Everything in the listing except the pictures should be written out exactly.

*** Raw data ***

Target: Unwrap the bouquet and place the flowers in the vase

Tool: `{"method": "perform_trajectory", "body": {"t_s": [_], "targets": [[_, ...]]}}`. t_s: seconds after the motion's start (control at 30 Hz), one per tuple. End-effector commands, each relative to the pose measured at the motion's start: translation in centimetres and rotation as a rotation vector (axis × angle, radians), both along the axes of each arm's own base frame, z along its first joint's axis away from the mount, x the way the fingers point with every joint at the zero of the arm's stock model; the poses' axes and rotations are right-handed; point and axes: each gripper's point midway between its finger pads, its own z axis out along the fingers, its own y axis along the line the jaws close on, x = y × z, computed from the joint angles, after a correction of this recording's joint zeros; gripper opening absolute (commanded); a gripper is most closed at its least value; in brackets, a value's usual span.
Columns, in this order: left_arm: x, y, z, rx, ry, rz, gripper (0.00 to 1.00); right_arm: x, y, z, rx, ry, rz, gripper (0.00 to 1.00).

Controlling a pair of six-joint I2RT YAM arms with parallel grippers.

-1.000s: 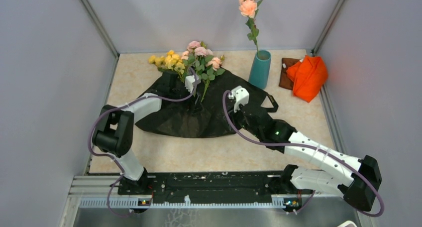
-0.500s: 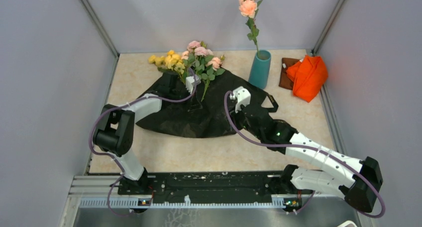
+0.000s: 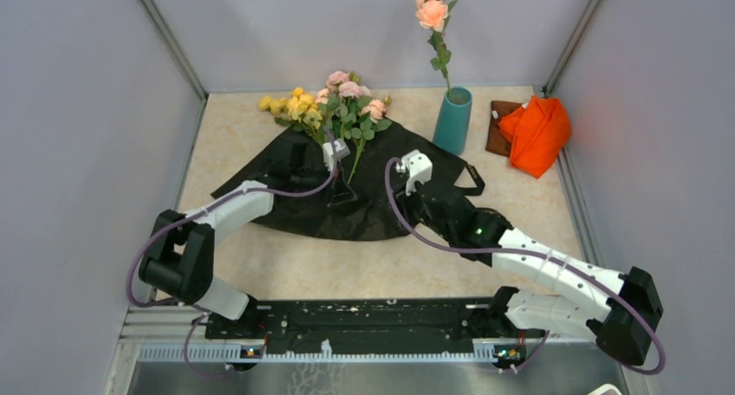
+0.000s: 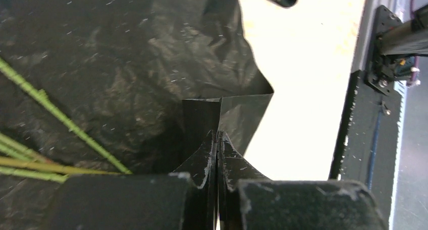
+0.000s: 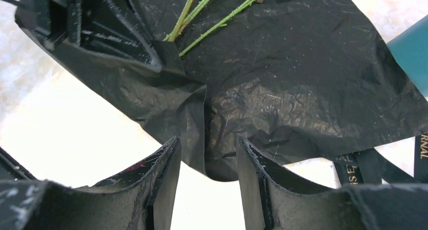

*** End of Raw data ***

## [Answer to the problem]
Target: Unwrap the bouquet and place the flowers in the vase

Tool: `{"method": "perform_trajectory", "body": {"t_s": [_], "targets": [[_, ...]]}}`. t_s: seconds after the motion's start (control at 30 Hz), one per tuple. End-effector commands, each relative to the pose measured at the motion's start: translation in centimetres and rotation as a rotation vector (axis × angle, radians), both along the axes of each arm's own base frame, z along its first joint's axis away from the mount, x the way the fingers point with every joint at the zero of the arm's stock model; the poses' axes and rotations are right-handed; point and axes: each gripper's point midway between its finger pads, its own z axis out along the fingers, its own y axis along the line the jaws close on, x = y × z, computed from the joint angles, after a correction of this recording's joint zeros; gripper opening absolute (commanded); a gripper is most closed at its least value; in brackets, a value's usual span.
Columns, in this order: left_arm: x, y, z, rx, ry, rz, gripper (0.00 to 1.00); right_arm: x, y, z, rx, ry, rz, gripper (0.00 to 1.00).

Controlling a pair of six-joint I2RT YAM arms with parallel grippers.

-1.000s: 
-0.500s: 
+0.000s: 
+0.000s: 
+0.000s: 

The answer requires nothing further.